WHAT TO PRODUCE –
Read through the data, and wherever a line holds the word "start", write that line out.
/---
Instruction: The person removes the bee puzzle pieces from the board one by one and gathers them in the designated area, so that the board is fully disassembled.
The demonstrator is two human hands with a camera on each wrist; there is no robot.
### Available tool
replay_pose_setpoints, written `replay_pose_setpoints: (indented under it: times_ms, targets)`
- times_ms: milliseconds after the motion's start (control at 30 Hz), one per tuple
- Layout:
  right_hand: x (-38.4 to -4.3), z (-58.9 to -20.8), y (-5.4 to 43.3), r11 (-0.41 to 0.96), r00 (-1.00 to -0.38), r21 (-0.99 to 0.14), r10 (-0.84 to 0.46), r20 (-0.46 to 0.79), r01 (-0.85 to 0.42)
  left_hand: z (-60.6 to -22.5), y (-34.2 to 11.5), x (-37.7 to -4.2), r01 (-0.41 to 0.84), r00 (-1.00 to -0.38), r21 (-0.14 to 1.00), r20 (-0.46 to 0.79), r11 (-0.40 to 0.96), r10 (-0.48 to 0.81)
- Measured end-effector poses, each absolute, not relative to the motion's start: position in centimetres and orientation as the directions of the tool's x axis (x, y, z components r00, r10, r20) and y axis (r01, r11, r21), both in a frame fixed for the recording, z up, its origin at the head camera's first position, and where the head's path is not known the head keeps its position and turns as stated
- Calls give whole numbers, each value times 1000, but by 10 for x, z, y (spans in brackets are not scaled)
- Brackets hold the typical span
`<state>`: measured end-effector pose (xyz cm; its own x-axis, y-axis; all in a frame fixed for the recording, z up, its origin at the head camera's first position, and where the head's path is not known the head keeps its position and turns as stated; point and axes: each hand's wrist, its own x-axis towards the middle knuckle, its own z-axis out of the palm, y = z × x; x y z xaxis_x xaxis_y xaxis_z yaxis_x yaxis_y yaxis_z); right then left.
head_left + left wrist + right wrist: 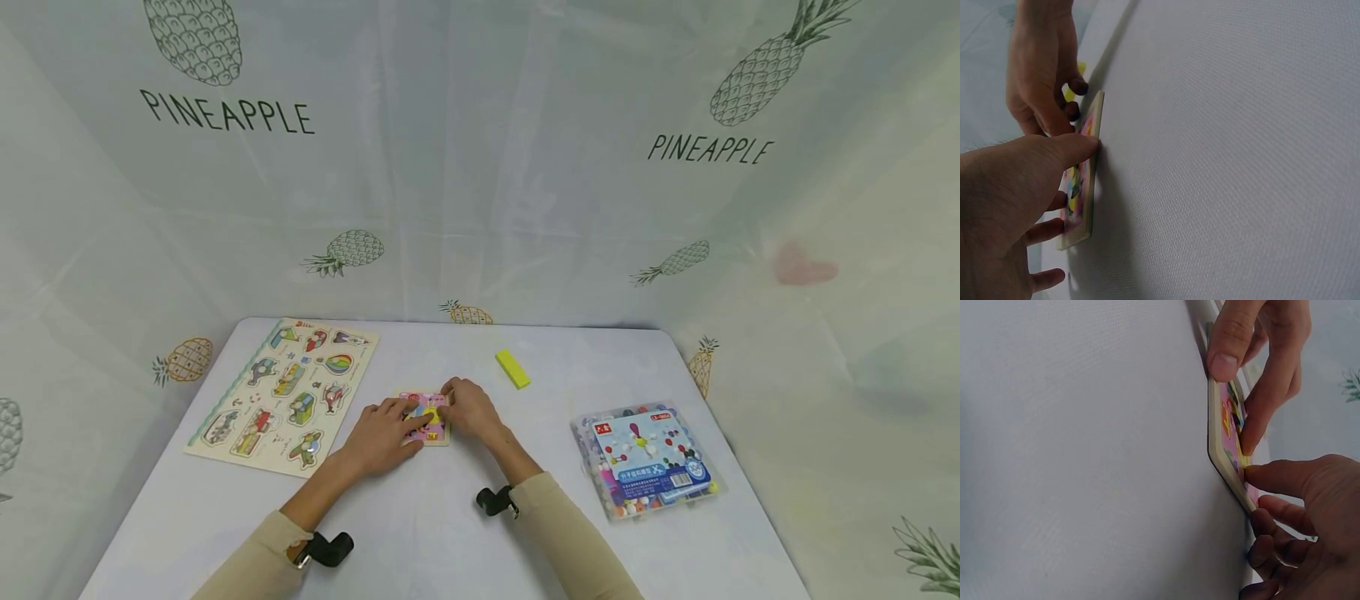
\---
YOUR RESPONSE –
- times_ms: milliseconds after the motion's start (control at 30 Hz), one per tuple
- Measured end-effector poses, each absolute, not relative to the motion's start: position in centimetres and orientation as the directions of the tool's x axis (x, y, z components r00, r10, r20) and y axis (r01, r11, r21), both in a frame fixed for the recording, z up, its origin at the head camera's first position, and where the head's path is not known the head keeps its position and turns as stated

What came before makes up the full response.